Every symptom is either at remission or improved by something like 80% for 3+ years.
If you are skeptical of this:
A) You should because it’s extremely unlikely that 99.99999% of people will experience something similar
B) Let me remind you that the only essential vitamin cofactor for the enzyme glutamic acid decarboxylase is B6.
Or i am not seeing people with slow COMT saying how toxic methylated B12 is and how it can even cause anxiety attacks (to be fair, this might become a trend in a year or two # toxic B12 theory (you read about it here first)).
The point i’m trying to make with these examples, is that as humans, we are wired to pay attention to things that go wrong.
So even if horror stories are the same number as the very successful stories for a given tool, we’ll pay far more attention to the first than to the second.
Yes, B6 (especially pyridoxine) can be toxic.
But so can niacin, thiamine, riboflavin, folinic acid, zinc, manganese, molybdenum, copper and pretty much any nutrient.
In fact, sometimes, an excess creates the same symptoms as a deficiency (sometimes indirectly by depleting or harming the metabolism of other nutrients).
Both a lack of molybdenum and excess molybdenum increase the risk of gout and hyperuricemia, for example.

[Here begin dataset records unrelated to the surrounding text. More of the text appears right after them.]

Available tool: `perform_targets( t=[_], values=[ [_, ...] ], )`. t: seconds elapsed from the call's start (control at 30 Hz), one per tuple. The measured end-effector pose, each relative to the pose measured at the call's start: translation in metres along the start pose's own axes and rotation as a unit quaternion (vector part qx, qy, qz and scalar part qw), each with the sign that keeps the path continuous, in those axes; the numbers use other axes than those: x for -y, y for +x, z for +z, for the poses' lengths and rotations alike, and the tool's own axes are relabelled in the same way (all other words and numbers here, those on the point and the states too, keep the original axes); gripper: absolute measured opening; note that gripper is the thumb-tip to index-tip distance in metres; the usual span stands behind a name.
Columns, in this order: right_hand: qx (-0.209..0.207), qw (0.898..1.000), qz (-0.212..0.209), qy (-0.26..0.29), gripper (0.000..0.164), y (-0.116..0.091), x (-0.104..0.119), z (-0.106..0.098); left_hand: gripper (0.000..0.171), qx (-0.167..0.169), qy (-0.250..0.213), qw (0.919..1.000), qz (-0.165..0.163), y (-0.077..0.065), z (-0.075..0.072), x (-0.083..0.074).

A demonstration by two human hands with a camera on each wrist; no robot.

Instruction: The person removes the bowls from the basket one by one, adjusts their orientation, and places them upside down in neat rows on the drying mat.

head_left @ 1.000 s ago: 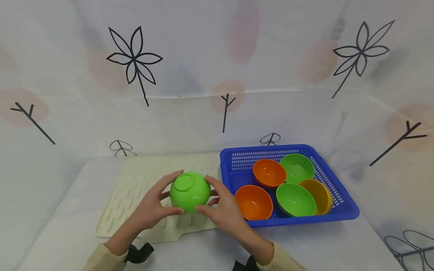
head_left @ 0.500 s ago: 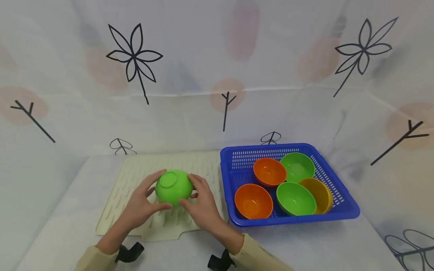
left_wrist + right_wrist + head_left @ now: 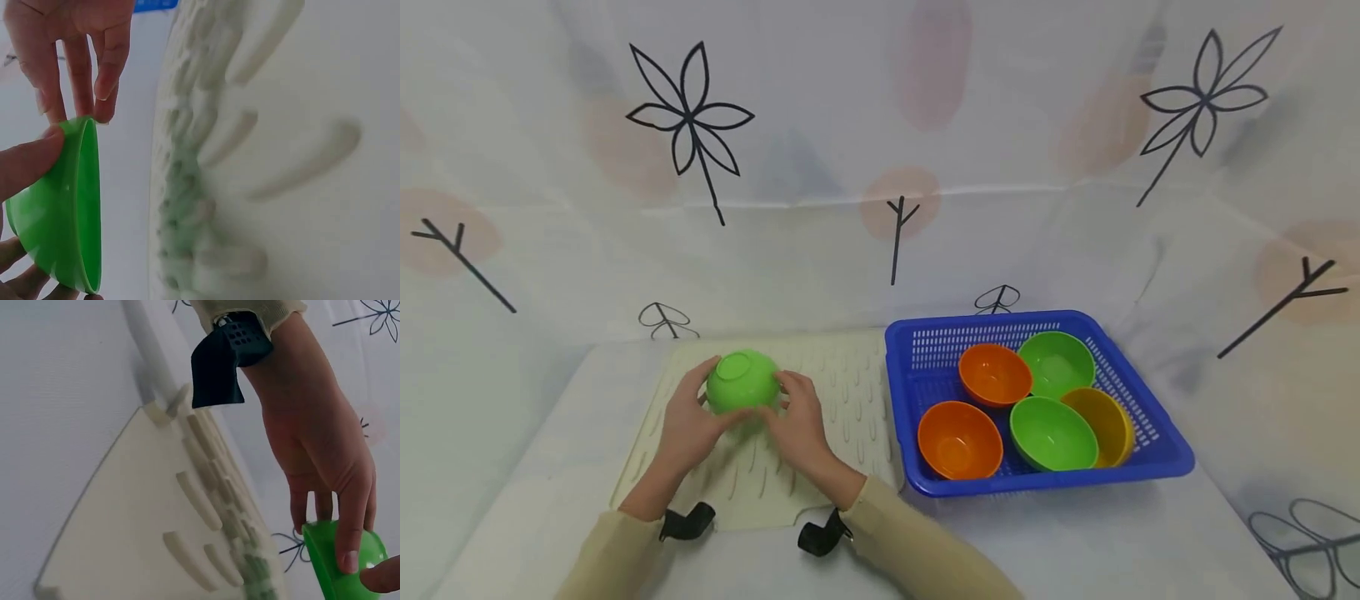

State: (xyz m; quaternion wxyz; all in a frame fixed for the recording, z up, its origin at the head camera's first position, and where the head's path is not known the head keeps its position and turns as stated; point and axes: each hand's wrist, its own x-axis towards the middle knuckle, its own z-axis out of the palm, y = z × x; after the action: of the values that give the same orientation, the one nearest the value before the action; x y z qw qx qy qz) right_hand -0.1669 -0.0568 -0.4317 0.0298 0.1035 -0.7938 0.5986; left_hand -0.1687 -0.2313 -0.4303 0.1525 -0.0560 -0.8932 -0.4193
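A green bowl [image 3: 743,383] is held upside down, base up, above the left part of a cream ridged drying mat [image 3: 842,400]. My left hand [image 3: 688,425] grips its left side, thumb in front. On the right side my right hand [image 3: 801,421] holds the bowl's edge between thumb and fingers. In the left wrist view the green bowl [image 3: 53,209] shows its rim facing the mat, with a gap between them. The right wrist view has the right hand [image 3: 325,450] with fingers on the green bowl [image 3: 340,562].
To the right stands a blue basket [image 3: 917,479]. In it lie two orange bowls, including a front orange bowl [image 3: 960,442], two green bowls, including a front green bowl [image 3: 1052,433], and yellow bowl [image 3: 1101,425]. A patterned white cloth [image 3: 805,275] hangs behind.
Both hands have carried the green bowl leftward and farther back, from the mat's right half to its left part. The basket and its bowls have stayed in place.
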Motion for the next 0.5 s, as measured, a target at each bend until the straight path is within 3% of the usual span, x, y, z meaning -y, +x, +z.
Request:
perform_targets(
  t=[0.2,0.37,0.5],
  values=[
    [0.037,0.999,0.017,-0.014,0.045,0.018,0.004,0.034,0.097,-0.008,0.018,0.998,-0.061,0.012,-0.017,0.022],
    [0.06,0.997,0.021,-0.033,0.051,0.032,0.001,0.05,0.101,0.024,-0.034,0.9931,-0.11,0.027,-0.025,0.038],
    [0.075,0.996,0.017,-0.053,0.056,0.043,-0.007,0.056,0.099,0.025,-0.075,0.9845,-0.157,0.04,-0.021,0.044]
  ],
)
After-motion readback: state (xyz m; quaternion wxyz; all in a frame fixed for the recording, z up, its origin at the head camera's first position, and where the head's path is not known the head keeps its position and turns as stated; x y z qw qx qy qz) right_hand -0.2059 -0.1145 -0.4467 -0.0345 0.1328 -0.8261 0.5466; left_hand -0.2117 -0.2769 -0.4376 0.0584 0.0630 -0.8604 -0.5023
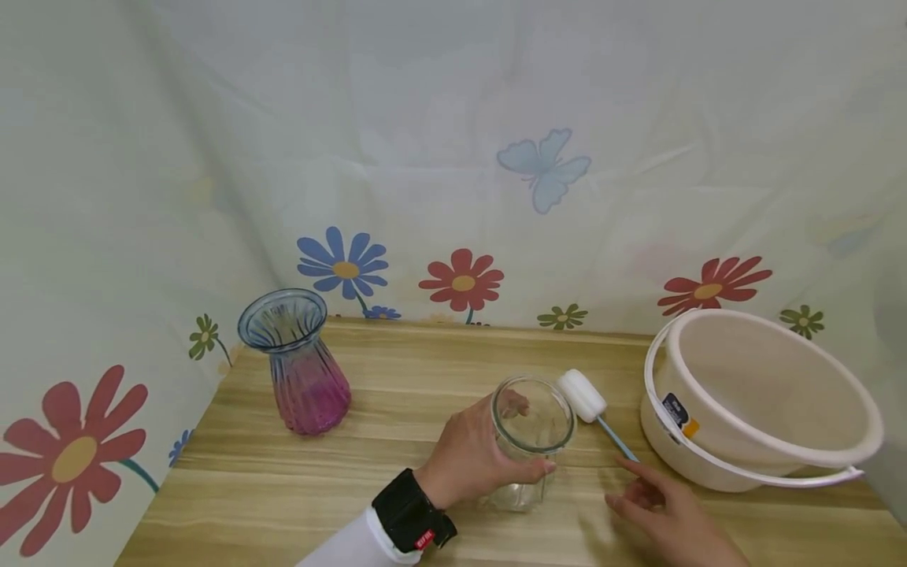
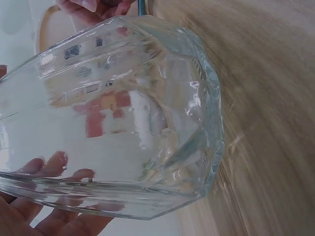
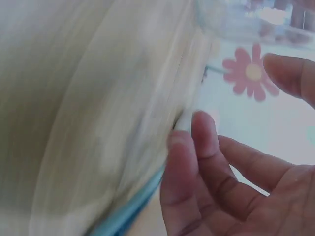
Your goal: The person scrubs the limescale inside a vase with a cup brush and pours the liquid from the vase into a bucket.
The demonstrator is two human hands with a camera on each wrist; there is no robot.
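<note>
My left hand (image 1: 468, 457) grips a clear glass vase (image 1: 527, 442) round its side, with the thumb on the near face and fingers behind. In the left wrist view, the faceted thick base of the vase is close over the tabletop, and fingers show through the glass. A sponge bottle brush (image 1: 583, 396) with a white head and a blue handle lies on the table right of the vase. Beside the handle is my right hand (image 1: 666, 508), its fingertips close to the handle's end. The right wrist view has the thumb well apart from the bent fingers.
A ribbed glass vase (image 1: 308, 386), blue fading to pink, stands at the left of the wooden table (image 1: 411, 378). At the right is a cream bucket (image 1: 701, 465) with its handle lowered toward the front. A flower-printed curtain (image 1: 425, 118) hangs behind.
</note>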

But to put an end to this, a toxicity usually requires at least one of the following:
Isolated supplementation of the wrong form
Supplementation of any form for too long
High doses
Certain genetic mutations
Now that we’ve got these out of the way, let’s start by breaking down why B6 is important.
Vitamin B6 includes the family of pyridoxal, pyridoxine (pyridoxol), pyridoxamine, and their phosphorylated derivatives.
The body cannot synthesize them de novo (in meaningful amounts) and must obtain them from diet or supplements.
The bioactive coenzyme form is pyridoxal 5’-phosphate (PLP or P5P), which participates in over 100 enzymatic reactions, accounting for roughly 4% of all human enzymatic activity whether that’s called protein (amino acid) metabolism, neurotransmitter production, hemoglobin synthesis, and one-carbon metabolism.
Some of its key functions include:
Nervous system “regulation”
PLP serves as a critical coenzyme for multiple enzymes involved in neurotransmitter biosynthesis, making vitamin B6 essential for proper brain signaling, mood regulation, cognition, and stress response.
Key reactions include:
Serotonin synthesis: The PLP-dependent enzyme aromatic L-amino acid decarboxylase (AADC) catalyzes the final step, converting 5-hydroxytryptophan (5-HTP, derived from tryptophan) into serotonin (5-HT).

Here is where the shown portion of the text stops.